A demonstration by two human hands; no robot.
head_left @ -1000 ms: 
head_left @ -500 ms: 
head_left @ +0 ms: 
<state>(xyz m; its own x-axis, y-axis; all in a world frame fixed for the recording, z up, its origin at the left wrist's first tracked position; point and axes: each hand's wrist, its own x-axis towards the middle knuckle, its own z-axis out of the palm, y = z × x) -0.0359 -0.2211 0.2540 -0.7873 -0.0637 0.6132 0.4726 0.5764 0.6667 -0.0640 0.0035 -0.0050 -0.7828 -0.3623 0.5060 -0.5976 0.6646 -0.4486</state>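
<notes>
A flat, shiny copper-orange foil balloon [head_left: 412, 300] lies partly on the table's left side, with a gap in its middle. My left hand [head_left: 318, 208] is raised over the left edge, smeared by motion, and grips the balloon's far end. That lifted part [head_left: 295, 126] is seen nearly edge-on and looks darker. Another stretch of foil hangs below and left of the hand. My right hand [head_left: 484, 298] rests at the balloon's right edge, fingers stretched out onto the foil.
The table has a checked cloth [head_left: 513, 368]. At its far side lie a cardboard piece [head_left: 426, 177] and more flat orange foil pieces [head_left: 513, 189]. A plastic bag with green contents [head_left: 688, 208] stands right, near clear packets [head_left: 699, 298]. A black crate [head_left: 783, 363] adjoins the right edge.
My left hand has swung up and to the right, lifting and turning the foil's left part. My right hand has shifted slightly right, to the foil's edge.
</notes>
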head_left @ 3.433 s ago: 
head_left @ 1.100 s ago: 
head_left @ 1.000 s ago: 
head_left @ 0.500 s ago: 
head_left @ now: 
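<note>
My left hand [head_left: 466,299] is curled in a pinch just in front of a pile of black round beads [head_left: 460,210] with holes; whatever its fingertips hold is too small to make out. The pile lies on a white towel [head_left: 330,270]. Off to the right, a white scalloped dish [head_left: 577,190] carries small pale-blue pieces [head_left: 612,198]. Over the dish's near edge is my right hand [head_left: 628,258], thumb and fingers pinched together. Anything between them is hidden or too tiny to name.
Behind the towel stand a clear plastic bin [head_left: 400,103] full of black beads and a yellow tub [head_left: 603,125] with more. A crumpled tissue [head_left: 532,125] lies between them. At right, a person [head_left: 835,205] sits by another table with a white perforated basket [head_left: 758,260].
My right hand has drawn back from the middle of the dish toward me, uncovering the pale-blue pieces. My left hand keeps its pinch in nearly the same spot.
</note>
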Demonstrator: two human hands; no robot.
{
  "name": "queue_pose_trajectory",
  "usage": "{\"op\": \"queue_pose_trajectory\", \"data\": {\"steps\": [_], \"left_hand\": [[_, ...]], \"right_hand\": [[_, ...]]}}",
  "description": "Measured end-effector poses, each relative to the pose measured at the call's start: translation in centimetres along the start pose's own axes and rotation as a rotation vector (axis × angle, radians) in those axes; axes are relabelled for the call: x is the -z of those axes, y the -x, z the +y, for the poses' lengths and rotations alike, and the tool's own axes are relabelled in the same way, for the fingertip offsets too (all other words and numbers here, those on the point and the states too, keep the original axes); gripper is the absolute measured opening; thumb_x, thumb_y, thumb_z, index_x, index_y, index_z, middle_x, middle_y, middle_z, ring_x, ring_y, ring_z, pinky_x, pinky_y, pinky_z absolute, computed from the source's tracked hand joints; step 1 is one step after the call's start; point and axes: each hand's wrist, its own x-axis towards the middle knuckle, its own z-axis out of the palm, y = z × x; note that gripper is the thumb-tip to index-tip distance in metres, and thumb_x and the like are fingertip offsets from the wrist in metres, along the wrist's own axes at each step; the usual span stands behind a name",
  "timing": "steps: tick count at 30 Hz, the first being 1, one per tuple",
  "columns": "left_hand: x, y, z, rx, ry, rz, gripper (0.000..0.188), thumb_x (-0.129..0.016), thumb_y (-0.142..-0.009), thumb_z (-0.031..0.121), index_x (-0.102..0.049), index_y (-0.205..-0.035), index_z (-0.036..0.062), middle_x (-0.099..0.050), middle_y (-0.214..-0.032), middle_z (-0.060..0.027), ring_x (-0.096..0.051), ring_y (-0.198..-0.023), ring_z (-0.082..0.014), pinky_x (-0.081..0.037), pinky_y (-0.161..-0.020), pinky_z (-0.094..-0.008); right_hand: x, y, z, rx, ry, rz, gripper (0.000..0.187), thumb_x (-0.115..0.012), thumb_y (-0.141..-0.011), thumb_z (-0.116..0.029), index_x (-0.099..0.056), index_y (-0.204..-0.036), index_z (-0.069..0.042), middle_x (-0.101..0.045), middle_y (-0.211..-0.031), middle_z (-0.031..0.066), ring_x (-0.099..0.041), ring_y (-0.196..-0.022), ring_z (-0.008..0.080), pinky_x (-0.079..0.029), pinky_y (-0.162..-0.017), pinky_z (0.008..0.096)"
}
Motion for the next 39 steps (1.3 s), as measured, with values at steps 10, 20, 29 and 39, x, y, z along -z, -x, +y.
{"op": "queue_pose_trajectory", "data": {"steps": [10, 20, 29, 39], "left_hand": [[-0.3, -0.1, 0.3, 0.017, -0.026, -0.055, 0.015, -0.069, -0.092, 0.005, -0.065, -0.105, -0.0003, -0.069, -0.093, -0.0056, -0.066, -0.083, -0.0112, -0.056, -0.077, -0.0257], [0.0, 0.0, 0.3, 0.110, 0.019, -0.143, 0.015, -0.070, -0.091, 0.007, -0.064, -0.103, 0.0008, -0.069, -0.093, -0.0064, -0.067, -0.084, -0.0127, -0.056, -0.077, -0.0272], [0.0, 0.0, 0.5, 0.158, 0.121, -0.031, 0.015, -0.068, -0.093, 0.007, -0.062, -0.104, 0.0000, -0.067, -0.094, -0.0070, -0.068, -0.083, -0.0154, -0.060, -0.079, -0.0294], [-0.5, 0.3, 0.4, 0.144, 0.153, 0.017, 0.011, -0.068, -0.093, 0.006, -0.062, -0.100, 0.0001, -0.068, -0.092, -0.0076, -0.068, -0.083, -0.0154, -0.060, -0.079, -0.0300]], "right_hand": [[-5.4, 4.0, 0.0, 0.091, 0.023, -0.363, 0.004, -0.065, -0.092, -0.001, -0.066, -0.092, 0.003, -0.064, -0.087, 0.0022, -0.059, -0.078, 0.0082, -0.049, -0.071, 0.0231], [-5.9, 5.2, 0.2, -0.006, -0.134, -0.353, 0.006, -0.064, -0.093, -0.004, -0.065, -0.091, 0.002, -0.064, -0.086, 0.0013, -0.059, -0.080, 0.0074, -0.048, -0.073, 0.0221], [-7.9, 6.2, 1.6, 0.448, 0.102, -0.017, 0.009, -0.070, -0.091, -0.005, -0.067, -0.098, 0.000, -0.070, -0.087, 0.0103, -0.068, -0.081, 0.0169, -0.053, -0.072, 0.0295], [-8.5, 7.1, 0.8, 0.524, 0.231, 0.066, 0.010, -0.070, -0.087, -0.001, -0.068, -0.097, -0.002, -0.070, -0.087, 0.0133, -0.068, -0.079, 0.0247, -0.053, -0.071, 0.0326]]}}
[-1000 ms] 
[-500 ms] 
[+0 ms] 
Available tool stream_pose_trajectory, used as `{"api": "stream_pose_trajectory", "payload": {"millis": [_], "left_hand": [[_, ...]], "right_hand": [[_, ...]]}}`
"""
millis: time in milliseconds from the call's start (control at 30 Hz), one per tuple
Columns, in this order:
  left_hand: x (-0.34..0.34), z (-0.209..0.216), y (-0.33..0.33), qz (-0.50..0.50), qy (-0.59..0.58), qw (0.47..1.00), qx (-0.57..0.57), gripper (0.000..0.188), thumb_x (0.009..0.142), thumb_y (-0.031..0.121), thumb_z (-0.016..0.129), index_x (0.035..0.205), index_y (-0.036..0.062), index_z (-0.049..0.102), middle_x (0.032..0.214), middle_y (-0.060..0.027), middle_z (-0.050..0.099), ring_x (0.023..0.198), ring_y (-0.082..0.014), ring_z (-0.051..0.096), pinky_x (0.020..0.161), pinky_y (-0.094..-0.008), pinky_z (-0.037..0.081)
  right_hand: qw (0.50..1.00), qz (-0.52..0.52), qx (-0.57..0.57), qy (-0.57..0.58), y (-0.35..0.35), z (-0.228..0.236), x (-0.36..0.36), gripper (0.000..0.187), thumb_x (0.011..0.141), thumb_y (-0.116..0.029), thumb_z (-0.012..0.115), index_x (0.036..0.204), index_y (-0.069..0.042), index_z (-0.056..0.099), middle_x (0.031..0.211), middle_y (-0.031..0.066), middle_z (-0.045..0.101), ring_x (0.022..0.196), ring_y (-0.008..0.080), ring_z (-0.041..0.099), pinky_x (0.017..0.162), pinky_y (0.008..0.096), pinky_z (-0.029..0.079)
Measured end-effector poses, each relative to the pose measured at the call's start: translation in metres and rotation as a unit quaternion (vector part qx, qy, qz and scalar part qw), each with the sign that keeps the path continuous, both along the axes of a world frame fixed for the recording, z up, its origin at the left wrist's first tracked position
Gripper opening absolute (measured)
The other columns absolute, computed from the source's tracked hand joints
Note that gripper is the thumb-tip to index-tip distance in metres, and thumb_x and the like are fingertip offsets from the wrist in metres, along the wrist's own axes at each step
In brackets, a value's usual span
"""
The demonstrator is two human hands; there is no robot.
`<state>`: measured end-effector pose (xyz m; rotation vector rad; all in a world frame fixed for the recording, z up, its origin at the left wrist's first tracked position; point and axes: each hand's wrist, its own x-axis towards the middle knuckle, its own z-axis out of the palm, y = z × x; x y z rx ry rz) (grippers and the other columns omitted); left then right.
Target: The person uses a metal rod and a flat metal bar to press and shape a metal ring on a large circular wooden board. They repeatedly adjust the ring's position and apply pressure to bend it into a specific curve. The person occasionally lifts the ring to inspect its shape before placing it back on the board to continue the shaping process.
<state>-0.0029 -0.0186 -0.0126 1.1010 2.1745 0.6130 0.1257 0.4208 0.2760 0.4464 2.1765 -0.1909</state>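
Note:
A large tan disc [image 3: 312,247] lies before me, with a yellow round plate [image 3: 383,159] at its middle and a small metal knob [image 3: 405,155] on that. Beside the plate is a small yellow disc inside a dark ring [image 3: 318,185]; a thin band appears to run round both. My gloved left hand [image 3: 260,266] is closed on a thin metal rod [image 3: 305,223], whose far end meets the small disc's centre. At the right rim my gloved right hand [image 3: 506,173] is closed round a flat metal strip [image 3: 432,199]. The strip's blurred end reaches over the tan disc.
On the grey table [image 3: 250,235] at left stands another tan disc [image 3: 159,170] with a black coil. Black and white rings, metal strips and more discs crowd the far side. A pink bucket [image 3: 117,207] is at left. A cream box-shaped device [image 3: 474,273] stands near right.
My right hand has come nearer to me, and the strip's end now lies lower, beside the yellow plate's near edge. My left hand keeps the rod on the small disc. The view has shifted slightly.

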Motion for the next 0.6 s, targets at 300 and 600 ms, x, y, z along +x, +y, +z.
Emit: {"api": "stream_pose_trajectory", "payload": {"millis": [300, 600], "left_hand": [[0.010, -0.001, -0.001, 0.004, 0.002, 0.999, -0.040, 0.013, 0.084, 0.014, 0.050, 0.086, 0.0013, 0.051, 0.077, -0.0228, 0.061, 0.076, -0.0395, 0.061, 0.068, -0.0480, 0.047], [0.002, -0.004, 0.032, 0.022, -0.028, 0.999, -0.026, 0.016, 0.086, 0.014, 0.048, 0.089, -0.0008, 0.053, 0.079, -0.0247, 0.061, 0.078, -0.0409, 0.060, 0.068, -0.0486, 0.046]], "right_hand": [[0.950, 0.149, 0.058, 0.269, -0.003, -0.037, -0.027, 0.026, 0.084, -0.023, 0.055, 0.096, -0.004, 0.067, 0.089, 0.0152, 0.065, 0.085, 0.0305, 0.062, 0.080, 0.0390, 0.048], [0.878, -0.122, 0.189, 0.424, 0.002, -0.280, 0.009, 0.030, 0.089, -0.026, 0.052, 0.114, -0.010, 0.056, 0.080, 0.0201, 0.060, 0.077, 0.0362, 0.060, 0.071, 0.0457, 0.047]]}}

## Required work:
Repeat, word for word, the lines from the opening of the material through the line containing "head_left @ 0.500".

## Answer to the problem:
A demonstration by two human hands; no robot.
head_left @ -1000 ms: 
head_left @ -500 ms: 
head_left @ +0 ms: 
<state>(xyz m; its own x-axis, y-axis; all in a world frame fixed for the recording, z up, its origin at the left wrist's first tracked position; point and axes: each hand's wrist, its own x-axis towards the middle knuckle, its own z-axis out of the palm, y = z × x) -0.0359 -0.2211 0.2540 -0.7873 -0.0637 0.6132 0.4726 0.5764 0.6667 -0.0640 0.0035 -0.0050 -0.7828 -0.3623 0.5060 -0.5976 0.6646 -0.4486</state>
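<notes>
A flat, shiny copper-orange foil balloon [head_left: 412, 300] lies partly on the table's left side, with a gap in its middle. My left hand [head_left: 318, 208] is raised over the left edge, smeared by motion, and grips the balloon's far end. That lifted part [head_left: 295, 126] is seen nearly edge-on and looks darker. Another stretch of foil hangs below and left of the hand. My right hand [head_left: 484, 298] rests at the balloon's right edge, fingers stretched out onto the foil.
The table has a checked cloth [head_left: 513, 368]. At its far side lie a cardboard piece [head_left: 426, 177] and more flat orange foil pieces [head_left: 513, 189]. A plastic bag with green contents [head_left: 688, 208] stands right, near clear packets [head_left: 699, 298]. A black crate [head_left: 783, 363] adjoins the right edge.
My left hand has swung up and to the right, lifting and turning the foil's left part. My right hand has shifted slightly right, to the foil's edge.
</notes>
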head_left @ 3.433 s ago: 
head_left @ 1.100 s ago: 
head_left @ 1.000 s ago: 
head_left @ 0.500 s ago: 

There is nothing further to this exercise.